→ **YOUR GOAL**: Pick out the lines below that contain the string "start" and copy them all.

→ **DATA BELOW**:
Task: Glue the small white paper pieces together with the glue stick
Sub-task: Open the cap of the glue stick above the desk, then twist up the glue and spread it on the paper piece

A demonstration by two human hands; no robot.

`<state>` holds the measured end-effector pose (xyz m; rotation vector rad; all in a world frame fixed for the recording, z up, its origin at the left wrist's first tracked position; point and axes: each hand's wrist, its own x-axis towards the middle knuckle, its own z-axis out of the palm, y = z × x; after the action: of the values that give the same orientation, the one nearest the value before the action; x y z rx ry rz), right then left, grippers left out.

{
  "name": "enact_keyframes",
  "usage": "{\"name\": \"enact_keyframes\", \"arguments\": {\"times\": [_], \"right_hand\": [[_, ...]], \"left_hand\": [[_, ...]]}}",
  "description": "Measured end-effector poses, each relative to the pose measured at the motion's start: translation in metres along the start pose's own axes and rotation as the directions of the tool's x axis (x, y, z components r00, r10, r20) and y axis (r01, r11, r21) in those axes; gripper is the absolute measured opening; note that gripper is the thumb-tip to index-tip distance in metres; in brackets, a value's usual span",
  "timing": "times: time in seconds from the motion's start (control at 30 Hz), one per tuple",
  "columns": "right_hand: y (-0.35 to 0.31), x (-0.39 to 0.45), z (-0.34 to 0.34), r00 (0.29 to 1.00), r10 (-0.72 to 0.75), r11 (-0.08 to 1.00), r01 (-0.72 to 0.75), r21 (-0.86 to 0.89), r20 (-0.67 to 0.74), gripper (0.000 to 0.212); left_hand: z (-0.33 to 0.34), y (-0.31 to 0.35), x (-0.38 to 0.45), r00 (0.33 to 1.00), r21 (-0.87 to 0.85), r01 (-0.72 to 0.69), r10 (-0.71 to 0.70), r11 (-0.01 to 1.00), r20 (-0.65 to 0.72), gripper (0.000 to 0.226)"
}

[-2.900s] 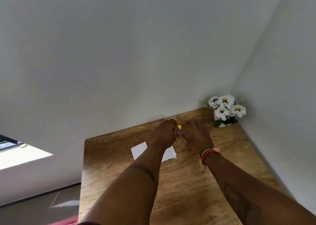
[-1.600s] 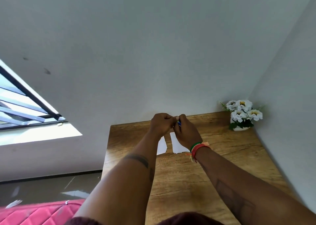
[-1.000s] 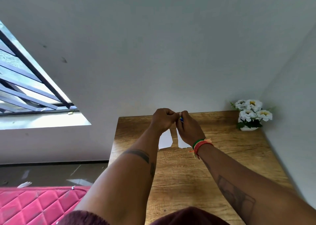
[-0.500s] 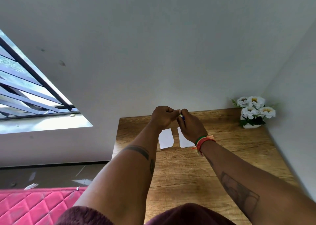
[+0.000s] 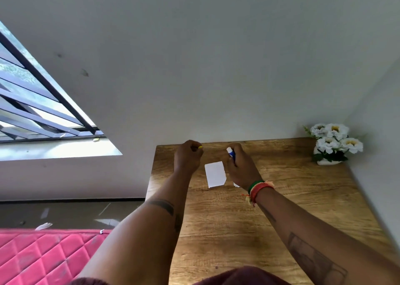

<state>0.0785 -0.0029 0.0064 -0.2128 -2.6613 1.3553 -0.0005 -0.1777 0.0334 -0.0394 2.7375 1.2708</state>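
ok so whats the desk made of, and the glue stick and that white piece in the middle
Desk: wood-look top, matte, printed-looking grain and dark cracks; likely laminate, though solid wood is possible.
Glue stick, in the right hand: probably smooth plastic, blue barrel, white tip.
White piece: thin matte paper, lying flat with a clipped corner.

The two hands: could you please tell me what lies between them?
In the head view, a white paper piece lies on the wooden table between left hand and right hand.

Matt wood-grain table point(image 5: 281, 198), smooth white paper piece point(image 5: 215, 174)
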Motion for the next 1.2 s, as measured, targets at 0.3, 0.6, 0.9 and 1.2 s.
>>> {"name": "enact_keyframes", "arguments": {"times": [0.3,0.6,0.9,1.2], "right_hand": [[-0.013,0.002,0.069,0.994,0.081,0.991,-0.089,0.103,0.072,0.02],[-0.009,0.011,0.089,0.982,0.128,0.987,-0.14,0.078,0.136,0.022],[-0.018,0.027,0.067,0.983,0.151,0.972,-0.167,0.168,0.104,0.021],[-0.056,0.03,-0.001,0.978,0.157,0.937,-0.105,0.332,-0.134,0.018]], "left_hand": [[0.015,-0.066,-0.006,0.998,0.182,0.059,-0.065,0.982,0.024,0.013],[0.019,-0.101,0.0,0.986,0.374,0.017,-0.076,0.927,0.145,0.02],[0.008,-0.086,0.007,0.977,0.472,-0.004,-0.098,0.882,0.191,0.047],[-0.001,0.046,-0.015,0.997,-0.325,-0.074,0.074,0.943,-0.012,0.023]]}}
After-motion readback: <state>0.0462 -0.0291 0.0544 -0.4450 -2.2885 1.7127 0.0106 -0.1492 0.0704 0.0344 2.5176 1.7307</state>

→ **TASK ANSWER**:
  "description": "Measured end-effector poses, each relative to the pose measured at the motion's start: translation in metres along the start pose's own axes and rotation as the directions of the tool's x axis (x, y, z components r00, r10, r20) and y axis (r01, r11, r21) in those axes; gripper is the absolute measured opening; note that gripper is the thumb-tip to index-tip distance in metres; in brackets, a value's usual span",
  "timing": "times: time in seconds from the motion's start (control at 30 Hz), one per tuple",

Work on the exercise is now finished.